**TASK PROMPT:** Return exactly and only these lines: the first of the listing through the one containing "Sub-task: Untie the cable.".

%%

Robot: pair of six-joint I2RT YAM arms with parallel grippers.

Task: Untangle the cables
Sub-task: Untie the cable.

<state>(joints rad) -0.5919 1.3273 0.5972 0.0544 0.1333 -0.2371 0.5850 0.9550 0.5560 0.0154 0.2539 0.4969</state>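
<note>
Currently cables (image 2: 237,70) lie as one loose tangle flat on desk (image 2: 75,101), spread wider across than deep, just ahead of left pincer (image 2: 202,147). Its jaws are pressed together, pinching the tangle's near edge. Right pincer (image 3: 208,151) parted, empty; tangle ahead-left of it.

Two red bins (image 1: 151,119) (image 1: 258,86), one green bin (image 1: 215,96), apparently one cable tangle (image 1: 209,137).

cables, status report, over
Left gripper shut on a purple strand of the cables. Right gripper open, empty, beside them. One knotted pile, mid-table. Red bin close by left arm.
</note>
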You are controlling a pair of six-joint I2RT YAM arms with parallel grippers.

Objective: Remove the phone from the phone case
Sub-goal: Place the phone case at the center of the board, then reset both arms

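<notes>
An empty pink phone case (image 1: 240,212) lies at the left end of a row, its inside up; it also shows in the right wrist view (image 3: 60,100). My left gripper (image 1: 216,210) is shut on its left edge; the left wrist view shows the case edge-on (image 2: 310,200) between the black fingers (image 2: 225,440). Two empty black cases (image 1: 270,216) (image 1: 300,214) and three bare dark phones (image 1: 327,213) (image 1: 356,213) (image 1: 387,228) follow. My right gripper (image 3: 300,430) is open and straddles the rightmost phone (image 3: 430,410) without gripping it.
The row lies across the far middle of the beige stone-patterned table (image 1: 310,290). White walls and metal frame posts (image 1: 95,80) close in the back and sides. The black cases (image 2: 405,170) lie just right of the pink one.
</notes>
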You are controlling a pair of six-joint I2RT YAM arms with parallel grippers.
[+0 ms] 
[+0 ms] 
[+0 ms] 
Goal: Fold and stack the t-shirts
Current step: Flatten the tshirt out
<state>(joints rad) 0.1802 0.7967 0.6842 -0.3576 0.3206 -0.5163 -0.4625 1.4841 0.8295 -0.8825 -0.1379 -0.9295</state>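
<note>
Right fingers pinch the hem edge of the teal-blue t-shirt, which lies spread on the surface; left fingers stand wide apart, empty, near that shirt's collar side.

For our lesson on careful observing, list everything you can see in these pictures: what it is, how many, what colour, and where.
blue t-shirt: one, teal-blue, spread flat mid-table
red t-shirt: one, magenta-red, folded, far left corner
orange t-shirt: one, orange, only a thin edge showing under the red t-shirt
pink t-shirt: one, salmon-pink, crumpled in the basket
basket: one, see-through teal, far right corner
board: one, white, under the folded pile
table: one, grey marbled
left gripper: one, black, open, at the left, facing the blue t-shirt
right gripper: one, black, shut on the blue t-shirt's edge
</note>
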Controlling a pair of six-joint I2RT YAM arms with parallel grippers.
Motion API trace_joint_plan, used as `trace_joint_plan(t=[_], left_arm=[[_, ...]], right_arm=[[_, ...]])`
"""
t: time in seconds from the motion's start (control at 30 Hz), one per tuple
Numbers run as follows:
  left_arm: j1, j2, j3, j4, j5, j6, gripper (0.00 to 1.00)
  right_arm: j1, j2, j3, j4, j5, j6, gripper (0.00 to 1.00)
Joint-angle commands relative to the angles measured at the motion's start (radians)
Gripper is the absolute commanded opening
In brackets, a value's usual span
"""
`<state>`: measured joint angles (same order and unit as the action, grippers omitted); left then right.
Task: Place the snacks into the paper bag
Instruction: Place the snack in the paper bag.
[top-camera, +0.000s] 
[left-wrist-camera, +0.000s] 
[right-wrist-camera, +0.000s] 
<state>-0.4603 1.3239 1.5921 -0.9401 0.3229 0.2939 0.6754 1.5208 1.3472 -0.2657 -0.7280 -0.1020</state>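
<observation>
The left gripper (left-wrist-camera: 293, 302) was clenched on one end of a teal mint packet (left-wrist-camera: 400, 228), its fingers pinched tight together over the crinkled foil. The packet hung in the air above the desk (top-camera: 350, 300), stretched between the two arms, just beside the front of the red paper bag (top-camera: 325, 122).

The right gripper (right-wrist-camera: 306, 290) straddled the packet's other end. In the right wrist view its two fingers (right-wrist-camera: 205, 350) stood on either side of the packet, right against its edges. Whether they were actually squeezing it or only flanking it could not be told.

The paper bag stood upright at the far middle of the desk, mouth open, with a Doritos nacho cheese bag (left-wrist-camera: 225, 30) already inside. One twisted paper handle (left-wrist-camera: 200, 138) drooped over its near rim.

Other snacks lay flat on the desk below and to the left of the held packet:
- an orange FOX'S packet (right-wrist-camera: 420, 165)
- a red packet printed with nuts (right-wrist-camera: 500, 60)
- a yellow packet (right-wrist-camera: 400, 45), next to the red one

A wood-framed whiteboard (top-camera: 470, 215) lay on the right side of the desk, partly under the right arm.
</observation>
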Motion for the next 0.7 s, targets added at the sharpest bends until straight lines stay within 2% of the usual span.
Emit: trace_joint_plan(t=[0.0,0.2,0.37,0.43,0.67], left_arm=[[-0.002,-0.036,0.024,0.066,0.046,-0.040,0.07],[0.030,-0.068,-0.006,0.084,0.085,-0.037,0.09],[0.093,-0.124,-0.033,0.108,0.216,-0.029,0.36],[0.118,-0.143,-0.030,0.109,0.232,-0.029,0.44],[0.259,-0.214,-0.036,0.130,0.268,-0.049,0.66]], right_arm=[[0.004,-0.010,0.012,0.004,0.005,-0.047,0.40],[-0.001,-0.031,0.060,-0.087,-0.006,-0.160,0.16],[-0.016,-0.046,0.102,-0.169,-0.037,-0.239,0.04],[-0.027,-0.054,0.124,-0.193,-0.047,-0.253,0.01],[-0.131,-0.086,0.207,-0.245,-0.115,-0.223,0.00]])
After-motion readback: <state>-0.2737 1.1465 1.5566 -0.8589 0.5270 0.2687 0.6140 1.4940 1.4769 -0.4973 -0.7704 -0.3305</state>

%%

**RESULT FOR THIS EXERCISE:**
Robot: pair of six-joint I2RT YAM arms with parallel grippers.

Task: Untangle the cables
Sub-task: Untie the cable.

Work on the exercise is finished.